Su J, Chai X, Kahn B, Napoli J L

机构信息

Department of Biochemistry, School of Medicine and Biomedical Sciences, State University of New York, Buffalo, New York 14214, USA.

出版信息

J Biol Chem. 1998 Jul 10;273(28):17910-6. doi: 10.1074/jbc.273.28.17910.

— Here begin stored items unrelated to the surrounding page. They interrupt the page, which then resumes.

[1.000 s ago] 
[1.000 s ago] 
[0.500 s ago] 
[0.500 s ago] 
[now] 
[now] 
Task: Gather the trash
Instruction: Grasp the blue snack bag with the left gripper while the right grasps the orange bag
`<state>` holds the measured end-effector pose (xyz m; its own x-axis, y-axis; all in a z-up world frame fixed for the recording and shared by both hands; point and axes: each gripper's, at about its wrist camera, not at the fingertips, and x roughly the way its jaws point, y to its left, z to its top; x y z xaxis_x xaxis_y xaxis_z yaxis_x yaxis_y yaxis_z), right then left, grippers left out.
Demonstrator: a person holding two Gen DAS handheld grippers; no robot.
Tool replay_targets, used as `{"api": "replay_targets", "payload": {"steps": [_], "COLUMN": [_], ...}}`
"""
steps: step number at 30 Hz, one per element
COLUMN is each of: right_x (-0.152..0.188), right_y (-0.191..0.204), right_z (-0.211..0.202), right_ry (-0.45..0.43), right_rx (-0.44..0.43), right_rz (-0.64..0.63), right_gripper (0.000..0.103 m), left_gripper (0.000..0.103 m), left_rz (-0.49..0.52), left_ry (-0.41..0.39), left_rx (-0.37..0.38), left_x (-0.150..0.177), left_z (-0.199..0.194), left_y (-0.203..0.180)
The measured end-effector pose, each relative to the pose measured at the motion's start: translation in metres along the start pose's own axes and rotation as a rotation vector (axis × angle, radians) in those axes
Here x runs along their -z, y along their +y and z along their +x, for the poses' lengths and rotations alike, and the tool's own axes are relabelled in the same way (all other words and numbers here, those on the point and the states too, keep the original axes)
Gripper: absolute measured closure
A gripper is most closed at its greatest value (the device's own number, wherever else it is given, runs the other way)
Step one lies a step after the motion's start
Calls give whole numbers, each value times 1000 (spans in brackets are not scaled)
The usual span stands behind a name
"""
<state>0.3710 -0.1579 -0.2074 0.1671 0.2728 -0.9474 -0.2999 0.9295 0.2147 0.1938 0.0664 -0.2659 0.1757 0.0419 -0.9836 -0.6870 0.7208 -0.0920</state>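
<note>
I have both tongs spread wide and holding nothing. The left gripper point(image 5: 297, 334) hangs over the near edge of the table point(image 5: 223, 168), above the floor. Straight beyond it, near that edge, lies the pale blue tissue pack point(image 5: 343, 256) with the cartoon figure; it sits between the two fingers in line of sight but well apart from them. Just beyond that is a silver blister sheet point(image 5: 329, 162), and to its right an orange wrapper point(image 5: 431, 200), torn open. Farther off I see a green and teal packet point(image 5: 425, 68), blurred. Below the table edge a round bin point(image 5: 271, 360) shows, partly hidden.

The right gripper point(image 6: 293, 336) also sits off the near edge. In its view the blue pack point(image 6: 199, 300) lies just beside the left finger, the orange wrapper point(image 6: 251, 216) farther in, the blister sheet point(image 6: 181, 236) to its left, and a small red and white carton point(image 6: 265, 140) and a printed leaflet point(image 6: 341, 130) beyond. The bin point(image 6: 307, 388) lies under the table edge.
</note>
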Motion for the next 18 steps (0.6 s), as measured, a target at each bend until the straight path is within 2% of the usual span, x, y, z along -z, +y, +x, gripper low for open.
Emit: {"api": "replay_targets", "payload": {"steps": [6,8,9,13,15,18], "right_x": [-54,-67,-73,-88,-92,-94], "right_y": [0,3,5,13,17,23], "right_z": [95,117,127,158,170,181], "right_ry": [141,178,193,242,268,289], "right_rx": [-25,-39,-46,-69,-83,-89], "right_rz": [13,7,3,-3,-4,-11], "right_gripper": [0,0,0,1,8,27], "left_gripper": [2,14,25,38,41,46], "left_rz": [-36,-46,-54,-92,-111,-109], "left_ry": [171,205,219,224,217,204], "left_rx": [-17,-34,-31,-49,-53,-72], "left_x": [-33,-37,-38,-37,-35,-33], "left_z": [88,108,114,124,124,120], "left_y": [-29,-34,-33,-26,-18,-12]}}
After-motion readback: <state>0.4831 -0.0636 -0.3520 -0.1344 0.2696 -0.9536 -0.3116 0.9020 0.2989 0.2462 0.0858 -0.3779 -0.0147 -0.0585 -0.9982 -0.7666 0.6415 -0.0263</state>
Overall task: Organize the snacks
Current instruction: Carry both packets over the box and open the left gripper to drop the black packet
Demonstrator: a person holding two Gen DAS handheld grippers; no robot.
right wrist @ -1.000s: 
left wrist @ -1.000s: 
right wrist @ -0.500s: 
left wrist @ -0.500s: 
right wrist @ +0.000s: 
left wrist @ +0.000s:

DOI:10.1074/jbc.273.28.17910
PMID:9651397
Abstract

We report here a mouse cDNA that encodes a 316-amino acid short-chain dehydrogenase that prefers NAD+ as its cofactor and recognizes as substrates androgens and retinols, i.e. has steroid 3alpha- and 17beta-dehydrogenase and cis/trans-retinol catalytic activities. This cis-retinol/androgen dehydrogenase type 2 (CRAD2) shares close amino acid similarity with mouse retinol dehydrogenase isozyme types 1 and 2 and CRAD1 (86, 84, and 87%, respectively). CRAD2 exhibits cooperative kinetics with 3alpha-adiol (3alpha-hydroxysteroid dehydrogenase activity) and testosterone (17beta-hydroxysteroid dehydrogenase activity), but Michaelis-Menten kinetics with androsterone (3alpha-hydroxysteroid dehydrogenase activity), 11-cis-retinol, all-trans-retinol, and 9-cis-retinol, with V/K0.5 values of 1.6, 0.2, 0.1, 0.04, 0.005, and not saturated, respectively. Carbenoxolone (IC50 = 2 microM) and 4-methylpyrazole (IC50 = 5 mM) inhibited CRAD2, but neither ethanol nor phosphatidylcholine had marked effects on its activity. Liver expressed CRAD2 mRNA intensely, with expression in lung, eye, kidney, and brain (2.9, 2, 1.6, and 0.6% of liver mRNA, respectively). CRAD2 represents the fifth isozyme in a group of short-chain dehydrogenase/reductase isozymes (retinol dehydrogenases 1-3 and CRAD1), closely related in primary amino acid sequence (approximately 85%), that are expressed in different quantities in various tissues, have different substrate specificities, and may serve different physiological functions. CRAD2 may alter the amounts of active and inactive androgens and/or convert retinols into retinals. These data expand insight into the multifunctional nature of short-chain dehydrogenases/reductases and into the enzymology of steroid and retinoid metabolism.

摘要

我们在此报告一种小鼠cDNA,它编码一种316个氨基酸的短链脱氢酶,该酶更倾向于以NAD⁺作为其辅因子,并识别雄激素和视黄醇作为底物,即具有类固醇3α-和17β-脱氢酶以及顺式/反式视黄醇催化活性。这种2型顺式视黄醇/雄激素脱氢酶(CRAD2)与小鼠视黄醇脱氢酶同工酶1型和2型以及CRAD1具有密切的氨基酸相似性(分别为86%、84%和87%)。CRAD2与3α-二醇(3α-羟基类固醇脱氢酶活性)和睾酮(17β-羟基类固醇脱氢酶活性)表现出协同动力学,但与雄甾酮(3α-羟基类固醇脱氢酶活性)、11-顺式视黄醇、全反式视黄醇和9-顺式视黄醇表现出米氏动力学,其V/K0.5值分别为1.6、0.2、0.1、0.04、0.005且不饱和。生胃酮(IC50 = 2 μM)和4-甲基吡唑(IC50 = 5 mM)抑制CRAD2,但乙醇和磷脂酰胆碱对其活性均无显著影响。肝脏强烈表达CRAD2 mRNA,在肺、眼、肾和脑也有表达(分别为肝脏mRNA的2.9%、2%、1.6%和0.6%)。CRAD2代表短链脱氢酶/还原酶同工酶组中的第五种同工酶(视黄醇脱氢酶1 - 3和CRAD1),它们在一级氨基酸序列上密切相关(约85%),在各种组织中表达量不同,具有不同的底物特异性,可能发挥不同的生理功能。CRAD2可能会改变活性和非活性雄激素的量和/或将视黄醇转化为视黄醛。这些数据扩展了对短链脱氢酶/还原酶多功能性质以及类固醇和类维生素A代谢酶学的认识。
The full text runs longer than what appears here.